A feature you might be able to use is tag aware sharding, where you can basically have data saved in certain shards (locations) and have your clients also in those same locations. However, I am uncertain this is would be an efficient use case of tag aware sharding. The idea of sharding is to distribute data over multiple replica sets in order to increase compute, storage and I/O / network resources. It isn't really made to offer an (efficient) world-wide database, because you'll need to have centrally located config servers in one region, which means any latency of communicating across to any "long distance" replica sets is still there. (and why you want the multi-master system in the first place, right?) So, if efficiency/ performance, isn't totally a major concern, tag aware sharding could be a possible solution.

Scott

Archanaa Panda

unread,
Apr 29, 2015, 4:45:29 AM4/29/15
to mongod...@googlegroups.com


Hi, Thanks for your reply. Say that I am not bothered too much about latency across regions and want data to be replicated. I am more concerned whether I would have to allocate a static public IP address for each mongod process on each node - since if the primary fails in one region and the secondary of another region becomes the primary, then applications from some other region should be able to access the primary. 

In other words, read local, write global as shown in the below diagrams.


s.molinari

unread,
Apr 29, 2015, 5:52:16 AM4/29/15
to mongod...@googlegroups.com
I am no expert, but the first image with the primary and distributed secondaries would be a normal replica set and you would set the replicas not in the same DC as the primary to non-voting members, meaning they would never have the ability to become the primary. You would also have secondaries with your primary in the same DC. They would then be voting members and only they can become a primary. 

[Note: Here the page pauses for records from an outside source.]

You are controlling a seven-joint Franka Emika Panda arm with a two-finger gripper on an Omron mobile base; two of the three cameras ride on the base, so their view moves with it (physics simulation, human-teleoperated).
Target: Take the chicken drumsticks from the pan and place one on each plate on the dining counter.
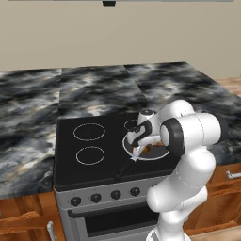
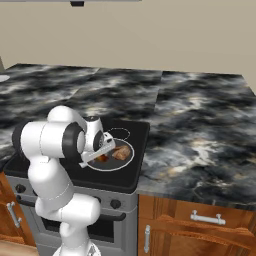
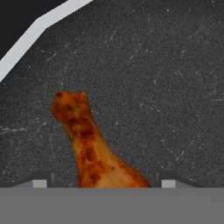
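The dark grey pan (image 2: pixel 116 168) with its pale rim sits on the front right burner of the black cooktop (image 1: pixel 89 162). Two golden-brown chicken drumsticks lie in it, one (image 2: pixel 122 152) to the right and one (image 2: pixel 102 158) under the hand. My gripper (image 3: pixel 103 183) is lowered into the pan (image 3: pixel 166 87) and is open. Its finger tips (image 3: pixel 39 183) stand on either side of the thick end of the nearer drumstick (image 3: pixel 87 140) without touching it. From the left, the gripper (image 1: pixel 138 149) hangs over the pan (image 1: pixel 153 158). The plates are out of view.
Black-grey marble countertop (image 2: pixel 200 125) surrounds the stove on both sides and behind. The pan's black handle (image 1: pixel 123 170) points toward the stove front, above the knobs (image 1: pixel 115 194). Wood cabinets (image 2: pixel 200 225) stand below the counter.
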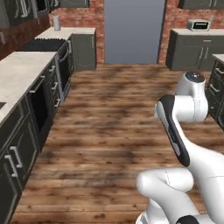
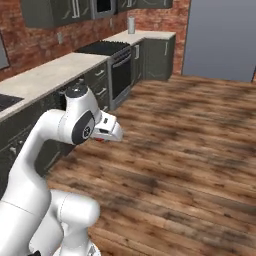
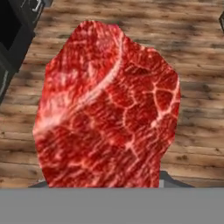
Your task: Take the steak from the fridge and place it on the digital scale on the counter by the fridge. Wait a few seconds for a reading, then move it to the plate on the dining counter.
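One steak (image 3: 107,109), red and marbled, held upright right in front of the gripper (image 2: 107,131), clamped between narrowly set jaws, fingertips hidden behind the meat. Wooden floor (image 3: 192,48) below and beyond; dark cabinets (image 3: 13,39) off to one side. Small red sliver visible under the hand in the right base view.

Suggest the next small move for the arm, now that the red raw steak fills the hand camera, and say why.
Probably keep the gripper closed and carry on toward a counter. The marbled red raw steak hangs in the grip above bare wooden plank floor, with no scale or plate beneath it, so releasing here would drop it.
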Controlling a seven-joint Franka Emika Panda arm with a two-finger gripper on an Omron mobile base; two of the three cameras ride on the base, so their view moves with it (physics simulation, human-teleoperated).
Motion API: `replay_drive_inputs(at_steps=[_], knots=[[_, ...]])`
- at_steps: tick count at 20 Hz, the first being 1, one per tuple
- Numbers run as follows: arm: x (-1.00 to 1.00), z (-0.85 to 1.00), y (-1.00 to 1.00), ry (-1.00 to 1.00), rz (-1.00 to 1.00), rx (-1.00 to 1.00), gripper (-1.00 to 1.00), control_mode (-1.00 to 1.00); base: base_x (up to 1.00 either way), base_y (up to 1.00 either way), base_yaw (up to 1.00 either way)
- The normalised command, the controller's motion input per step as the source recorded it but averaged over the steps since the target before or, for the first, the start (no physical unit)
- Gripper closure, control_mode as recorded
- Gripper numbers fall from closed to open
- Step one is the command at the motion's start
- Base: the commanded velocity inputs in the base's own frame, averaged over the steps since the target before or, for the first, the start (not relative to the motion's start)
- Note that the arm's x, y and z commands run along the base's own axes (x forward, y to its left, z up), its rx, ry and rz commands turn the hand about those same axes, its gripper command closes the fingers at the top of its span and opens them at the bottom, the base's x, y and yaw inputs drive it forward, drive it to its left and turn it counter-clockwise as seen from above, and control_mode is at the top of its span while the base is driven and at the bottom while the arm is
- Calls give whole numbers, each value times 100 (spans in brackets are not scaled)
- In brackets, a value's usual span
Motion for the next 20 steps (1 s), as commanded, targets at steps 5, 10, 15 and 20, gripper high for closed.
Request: replay_drive_inputs(at_steps=[5,10,15,20], knots=[[0,0,0,0,0,0,100,100,8,-40,-81],[0,0,0,0,0,0,100,100,78,-6,-60],[0,0,0,0,0,0,100,100,100,10,-51],[0,0,0,0,0,0,100,100,100,17,-53]])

Your second image can only work with the tag aware sharding I mentioned, as MongoDB doesn't have multi-master replication. (I am not sure if it is a proper solution either).

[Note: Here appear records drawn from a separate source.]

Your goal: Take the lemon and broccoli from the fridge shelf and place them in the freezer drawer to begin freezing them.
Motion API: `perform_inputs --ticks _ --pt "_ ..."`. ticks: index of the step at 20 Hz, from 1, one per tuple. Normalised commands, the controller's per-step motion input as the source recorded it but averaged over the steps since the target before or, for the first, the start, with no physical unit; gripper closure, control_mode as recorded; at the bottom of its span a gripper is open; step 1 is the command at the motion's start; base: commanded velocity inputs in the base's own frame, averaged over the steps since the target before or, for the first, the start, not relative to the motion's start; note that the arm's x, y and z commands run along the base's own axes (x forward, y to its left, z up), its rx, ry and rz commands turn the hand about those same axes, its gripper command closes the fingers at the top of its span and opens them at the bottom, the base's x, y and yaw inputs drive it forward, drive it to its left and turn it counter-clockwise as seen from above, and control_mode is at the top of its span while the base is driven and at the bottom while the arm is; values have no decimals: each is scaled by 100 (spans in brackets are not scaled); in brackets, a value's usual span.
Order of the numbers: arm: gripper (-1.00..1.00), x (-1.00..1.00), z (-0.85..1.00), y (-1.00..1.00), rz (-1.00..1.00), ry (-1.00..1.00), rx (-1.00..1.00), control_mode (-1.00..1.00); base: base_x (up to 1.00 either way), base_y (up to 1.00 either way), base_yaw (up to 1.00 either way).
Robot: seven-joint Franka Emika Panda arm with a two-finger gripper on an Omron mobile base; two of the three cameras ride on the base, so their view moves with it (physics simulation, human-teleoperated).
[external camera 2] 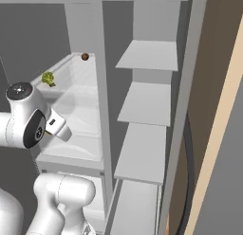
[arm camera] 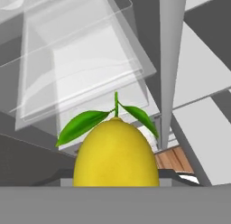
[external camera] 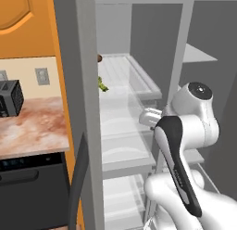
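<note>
Standing open, the fridge shows its translucent fridge shelf stack, with the white arm raised in front of it. Broccoli lies on an upper shelf at its left edge, and a small brown round item sits at the back edge. The lemon, stem and leaves up, sits close against the pincer, seemingly held half-open around it.

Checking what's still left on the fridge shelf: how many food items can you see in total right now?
3. The lemon sits right at the gripper in the hand view; the broccoli lies on the fridge shelf; a small brown item sits at that shelf's back. More may be hidden.
</note>
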Motion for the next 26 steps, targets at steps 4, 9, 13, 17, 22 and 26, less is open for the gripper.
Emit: perform_inputs --ticks 4,9,13,17,22,26 --pt "100 0 0 0 0 0 0 100 -41 10 -10" --pt "100 0 0 0 0 0 0 100 -30 18 -21" --pt "100 0 0 0 0 0 0 100 -26 31 -27" --pt "100 0 0 0 0 0 0 100 -29 33 -30" --pt "100 0 0 0 0 0 0 100 -48 28 -28" --pt "100 0 0 0 0 0 0 100 -49 25 -25"
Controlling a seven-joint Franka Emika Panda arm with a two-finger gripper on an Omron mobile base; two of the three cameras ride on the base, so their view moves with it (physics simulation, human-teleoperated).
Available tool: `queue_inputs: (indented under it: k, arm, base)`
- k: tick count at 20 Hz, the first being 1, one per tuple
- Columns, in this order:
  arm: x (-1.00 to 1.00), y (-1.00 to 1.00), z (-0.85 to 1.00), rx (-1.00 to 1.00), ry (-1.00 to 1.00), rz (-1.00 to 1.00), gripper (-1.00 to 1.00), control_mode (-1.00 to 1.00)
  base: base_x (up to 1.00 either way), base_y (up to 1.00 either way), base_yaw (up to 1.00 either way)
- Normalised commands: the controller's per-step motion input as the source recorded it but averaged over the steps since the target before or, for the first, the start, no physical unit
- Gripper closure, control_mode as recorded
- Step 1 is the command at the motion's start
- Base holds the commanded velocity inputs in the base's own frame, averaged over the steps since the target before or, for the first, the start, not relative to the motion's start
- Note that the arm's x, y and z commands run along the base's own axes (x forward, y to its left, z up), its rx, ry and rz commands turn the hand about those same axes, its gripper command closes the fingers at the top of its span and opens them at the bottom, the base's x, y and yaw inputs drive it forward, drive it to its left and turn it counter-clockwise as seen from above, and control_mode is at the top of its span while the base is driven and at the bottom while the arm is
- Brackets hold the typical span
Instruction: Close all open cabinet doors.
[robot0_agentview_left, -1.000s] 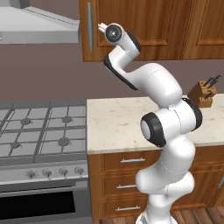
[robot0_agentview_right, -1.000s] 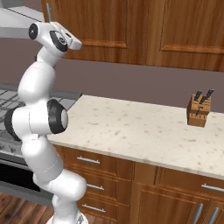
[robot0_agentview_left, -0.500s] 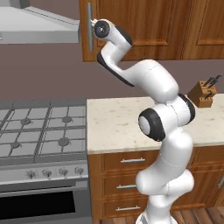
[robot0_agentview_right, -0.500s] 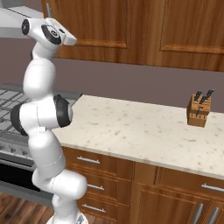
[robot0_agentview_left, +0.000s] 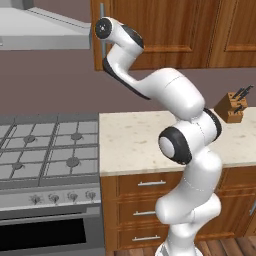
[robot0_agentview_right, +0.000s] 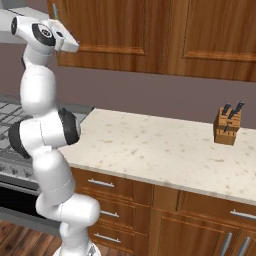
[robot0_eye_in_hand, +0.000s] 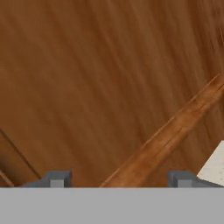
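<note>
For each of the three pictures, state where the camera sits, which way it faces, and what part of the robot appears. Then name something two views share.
Left base view: behind-left, facing the stove; arm rising lower right.
Right base view: behind-right, facing the counter; arm at left.
Hand view: on the hand, facing a cabinet door; open gripper tips at the bottom.
Both base views share the knife block.

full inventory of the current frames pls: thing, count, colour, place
cabinet doors: three seen, reddish-brown wood, on the wall above the counter; the leftmost carries a vertical silver handle
counter: one, pale speckled stone, right of the stove
knife block: one, wooden with dark handles, far right of the counter
stove: one, grey with gas burners, left of the counter
range hood: one, grey, above the stove
drawers: wooden, horizontal silver handles, under the counter
gripper: one, open, dark fingertips close to a door face
</note>
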Motion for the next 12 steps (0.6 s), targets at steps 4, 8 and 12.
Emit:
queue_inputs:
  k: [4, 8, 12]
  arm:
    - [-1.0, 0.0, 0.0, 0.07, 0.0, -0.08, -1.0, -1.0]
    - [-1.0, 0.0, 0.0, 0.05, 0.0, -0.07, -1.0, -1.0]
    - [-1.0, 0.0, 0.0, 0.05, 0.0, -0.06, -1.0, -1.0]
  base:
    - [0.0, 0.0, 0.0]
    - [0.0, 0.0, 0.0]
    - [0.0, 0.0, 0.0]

Maybe someone smarter can chime in?

Scott

Archanaa Panda

unread,
Apr 29, 2015, 8:10:36 AM4/29/15
to mongod...@googlegroups.com
Hi,

Just clarifying my own question and understanding further, even if I do enable tag aware sharding or keep replicas in a different DC as permanently hidden or non-voting members, it is the networking access aspect that bothers me... 
1. For diagram 1, if my applications are in Asia or UK, they would still want to be able to write to the primary - which is in US east coast. So the primary will have to be accessible via a public network access (write global). If tunnelling / port forwarding can ensure that the writes get to the primary, I would still want to know what I will need to give as the replica set member names to form the replica.
2. Same for diagram 2, I understand that it can be achieved via tag aware sharding. However, how will I - 
a) make a replica set by listing all the members - even those which are in a remote DC.
b) How will my mongos and mongo config servers which have to be in each DC, need to know and access the replica members of the shard. Best practice is to have mongos running on all application server machines or at least locally in that geography.
c) If a customer travels from US to UK and his primary shard replica were in US, he won't be able to write any data to US - eg he can't change his credentials, he can't make reservations for places which are in UK or back home in US when he is in a different DC etc.

The only straightforward way I can think of is that I have to give public EIP addresses to each and every node in every shard and replica so that mongos or application tier will be able to route the request to the appropriate location. Additionally, public EIP addresses to each config servers as well.
If I grow to have 100s or 1000s of mongo db instances then it doesn't seem quite right to have as many number of EIPs.
The other straightforward way is that I put everything i.e. all mongod, mongos and application servers in one DC / geography and into 1 large VPC. But then again I am not really taking advantage of multiple DCs and high availability - and how will I decide whether requests from mobile users from Singapore should go to US-east-1a or US-east-1b? Where will I draw the boundary of what is a continent/geographical region and what is a country?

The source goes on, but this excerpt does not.